One such location was an orphanage in Ghazir, about 20 miles (32 kilometres) from Beirut, Lebanon. The young genocide survivors there expressed their gratitude to America by weaving a large, room-size rug in traditional style. Around 1,400 orphans worked on what ended up being a rug of roughly 11 feet by 18 feet (about 3 metres by 5 metres), which was presented to US President Calvin Coolidge in December, 1925. Woven into the 4,404,206 individual hand-tied knots of the Armenian Orphan Rug, as it has come to be called, are figures of over one hundred animals and plants, perhaps symbolising the Garden of Eden, which, by some traditions, shares its location with historically Armenian-populated territories in what is eastern Turkey today. The rug stayed with Coolidge and his family, even after he left office, being returned to the White House in 1982.

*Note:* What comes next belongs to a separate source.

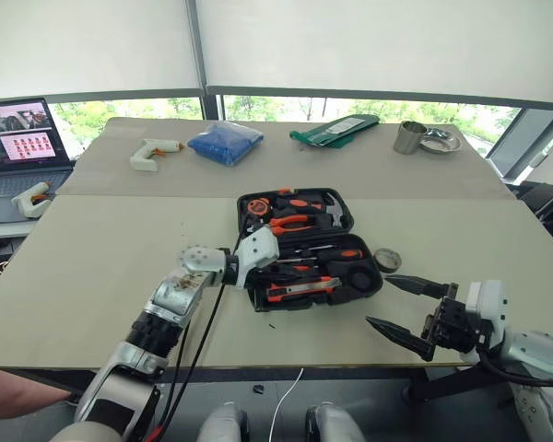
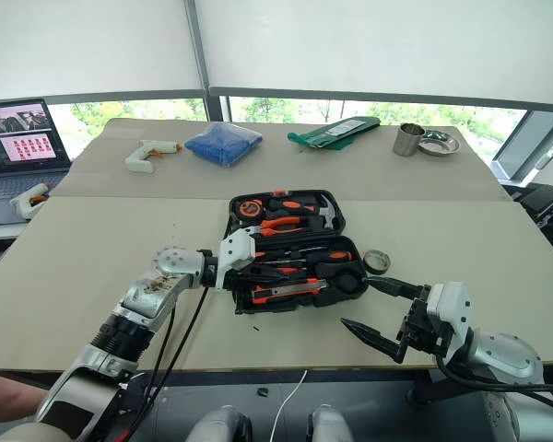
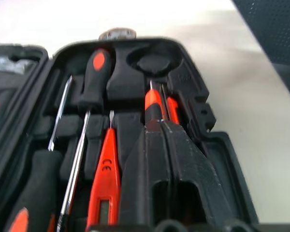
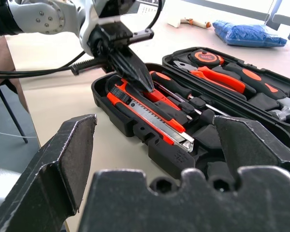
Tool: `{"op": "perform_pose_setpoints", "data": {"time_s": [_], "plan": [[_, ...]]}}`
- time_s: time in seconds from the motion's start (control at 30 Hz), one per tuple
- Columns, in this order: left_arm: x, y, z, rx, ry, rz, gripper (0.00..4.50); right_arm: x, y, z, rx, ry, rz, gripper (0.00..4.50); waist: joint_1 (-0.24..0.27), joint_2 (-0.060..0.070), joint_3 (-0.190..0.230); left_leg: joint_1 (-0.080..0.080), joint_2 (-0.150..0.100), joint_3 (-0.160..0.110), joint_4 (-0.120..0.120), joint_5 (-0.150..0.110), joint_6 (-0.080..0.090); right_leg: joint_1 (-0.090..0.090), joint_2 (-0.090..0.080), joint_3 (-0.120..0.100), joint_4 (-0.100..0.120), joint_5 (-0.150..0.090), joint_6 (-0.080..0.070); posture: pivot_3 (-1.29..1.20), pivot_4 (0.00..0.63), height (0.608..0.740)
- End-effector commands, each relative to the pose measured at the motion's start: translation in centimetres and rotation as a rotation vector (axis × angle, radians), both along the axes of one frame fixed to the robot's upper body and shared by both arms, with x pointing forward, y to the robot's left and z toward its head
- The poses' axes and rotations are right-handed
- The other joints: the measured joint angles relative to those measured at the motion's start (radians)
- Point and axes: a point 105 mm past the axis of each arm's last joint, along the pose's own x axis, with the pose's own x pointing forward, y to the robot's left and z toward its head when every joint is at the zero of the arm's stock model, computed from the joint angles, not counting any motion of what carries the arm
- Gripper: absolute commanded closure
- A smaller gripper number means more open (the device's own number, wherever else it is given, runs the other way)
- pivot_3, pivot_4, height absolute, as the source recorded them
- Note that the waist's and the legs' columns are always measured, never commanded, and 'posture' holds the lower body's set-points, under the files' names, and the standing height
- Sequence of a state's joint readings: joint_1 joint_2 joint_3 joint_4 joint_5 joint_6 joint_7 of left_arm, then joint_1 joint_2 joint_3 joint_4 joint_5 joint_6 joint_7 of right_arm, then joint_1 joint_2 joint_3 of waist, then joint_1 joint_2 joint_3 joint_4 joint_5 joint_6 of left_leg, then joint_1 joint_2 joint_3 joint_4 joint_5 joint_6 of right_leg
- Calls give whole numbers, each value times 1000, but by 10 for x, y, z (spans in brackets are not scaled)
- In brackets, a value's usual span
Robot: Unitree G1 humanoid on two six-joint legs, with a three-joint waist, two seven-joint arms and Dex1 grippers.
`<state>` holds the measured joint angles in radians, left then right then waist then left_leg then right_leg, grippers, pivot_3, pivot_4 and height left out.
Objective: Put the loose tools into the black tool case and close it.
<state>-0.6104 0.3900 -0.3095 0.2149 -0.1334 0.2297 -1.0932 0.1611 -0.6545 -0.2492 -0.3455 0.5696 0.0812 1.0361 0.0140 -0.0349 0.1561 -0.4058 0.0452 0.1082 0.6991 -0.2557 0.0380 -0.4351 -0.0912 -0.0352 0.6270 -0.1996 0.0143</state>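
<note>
Left tool (image 4: pixel 144 86) closed, tips over utility knife (image 4: pixel 152 116) in open black tool case (image 1: pixel 369 284). Tape roll (image 1: pixel 387 260) right of case, on tabletop (image 1: pixel 101 258). Right tool (image 1: pixel 401 308) open, near-right.

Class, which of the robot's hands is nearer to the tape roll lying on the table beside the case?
Right. The right hand is open just in front of the tape roll; the left hand is shut over the black tool case, on its far side.
</note>
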Motion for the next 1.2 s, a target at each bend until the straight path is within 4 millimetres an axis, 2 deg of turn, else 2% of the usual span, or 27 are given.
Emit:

The Armenian Orphan Rug was pushed into the spotlight late in 2013, when a dedication event of a book about it to be held at the Smithsonian in Washington was unable to convince the White House to remove the rug from its storage facilities for a few hours. The outcry that resulted from the Armenian-American community – along with a letter sent by 31 members of Congress to the president – made it to the national news. While the contention on their part was that the rug was withheld due to diplomatic pressure from Turkey, the White House itself maintained that it would have been inappropriate to risk exposing an object of such significance for a limited time, for a private event. There were indications from the White House and Congress a few months later that the Ghazir Rug may indeed be put on display, perhaps even sometime in late 2014, although no date or venue has yet been confirmed.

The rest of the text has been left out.